Par ailleurs, Vuillemin ajoute que Descartes semble utiliser un raisonnement qui apparaîtra explicitement chez Leibniz sous le nom de principe de continuité et se manifeste ainsi dans le texte leibnizien :

Lorsque la différence de deux cas peut être diminuée au-dessous de toute grandeur donnée, in datis, ou dans ce qui est posé, il faut qu’elle puisse se trouver aussi diminuée au-dessous de toute grandeur donnée in quaesitis, ou dans ce qui en résulte; ou, pour parler plus familièrement, lorsque les cas (ou ce qui est donné) s’approchent continuellement et se perdent enfin l’un dans l’autre, il faut que les suites, ou événements (ou ce qui est demandé) le fassent aussi[46].
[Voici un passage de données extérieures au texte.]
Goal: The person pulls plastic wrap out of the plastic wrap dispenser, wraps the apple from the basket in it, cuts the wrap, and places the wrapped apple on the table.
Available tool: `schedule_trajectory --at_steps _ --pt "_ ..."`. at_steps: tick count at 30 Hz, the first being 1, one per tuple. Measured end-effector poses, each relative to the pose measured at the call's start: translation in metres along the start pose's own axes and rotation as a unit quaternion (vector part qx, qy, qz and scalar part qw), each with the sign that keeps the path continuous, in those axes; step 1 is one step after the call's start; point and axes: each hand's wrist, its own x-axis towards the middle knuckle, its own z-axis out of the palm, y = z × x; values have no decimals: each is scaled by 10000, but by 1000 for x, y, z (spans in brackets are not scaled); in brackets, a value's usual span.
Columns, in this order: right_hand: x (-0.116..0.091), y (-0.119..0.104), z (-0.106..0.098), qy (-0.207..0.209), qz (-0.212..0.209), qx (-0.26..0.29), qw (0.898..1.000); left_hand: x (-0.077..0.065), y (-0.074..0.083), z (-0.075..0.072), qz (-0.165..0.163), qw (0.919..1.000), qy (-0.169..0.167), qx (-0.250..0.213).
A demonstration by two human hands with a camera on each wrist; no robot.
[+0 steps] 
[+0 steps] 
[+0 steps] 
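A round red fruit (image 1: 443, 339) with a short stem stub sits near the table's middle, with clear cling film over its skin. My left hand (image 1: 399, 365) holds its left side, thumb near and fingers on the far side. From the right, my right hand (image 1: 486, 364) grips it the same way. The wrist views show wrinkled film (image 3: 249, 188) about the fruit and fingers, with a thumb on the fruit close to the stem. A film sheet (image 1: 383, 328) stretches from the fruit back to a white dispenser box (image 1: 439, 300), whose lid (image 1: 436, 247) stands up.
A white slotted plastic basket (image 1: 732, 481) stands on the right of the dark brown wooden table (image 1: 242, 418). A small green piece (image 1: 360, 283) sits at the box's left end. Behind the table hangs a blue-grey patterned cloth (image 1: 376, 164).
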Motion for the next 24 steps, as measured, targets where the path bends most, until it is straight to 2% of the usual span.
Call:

Le principe de continuité leibnizien enveloppe ainsi un passage aux limites : Leibniz applique à sa métaphysique les procédés inventés pour le calcul infinitésimal. Mais il ne nous semble pas non plus adéquat d’attribuer ce principe de continuité à Descartes, sur le problème du fini et de l’infini, puisque la continuité entre ces deux notions est chez lui inacceptable, en ce qu’il n’y a pas entre elles une différence de degré, mais de nature. Cela est confirmé par Belaval, qui infirme l’attribution de la notion de limite que fait Gueroult à Descartes, par le fait qu’une telle notion présuppose un principe de continuité que Descartes est loin de considérer : « Cette notion implique un principe de continuité que Descartes, non seulement n’a pas généralisé à tout le domaine mathématique (puisqu’il ne peut passer des courbes algébriques aux courbes transcendantes), mais encore qu’il n’a pas songé à étendre à sa Mécanique[47]. » Il faut conclure que Vuillemin, comme Gueroult, tire ici Descartes vers Leibniz.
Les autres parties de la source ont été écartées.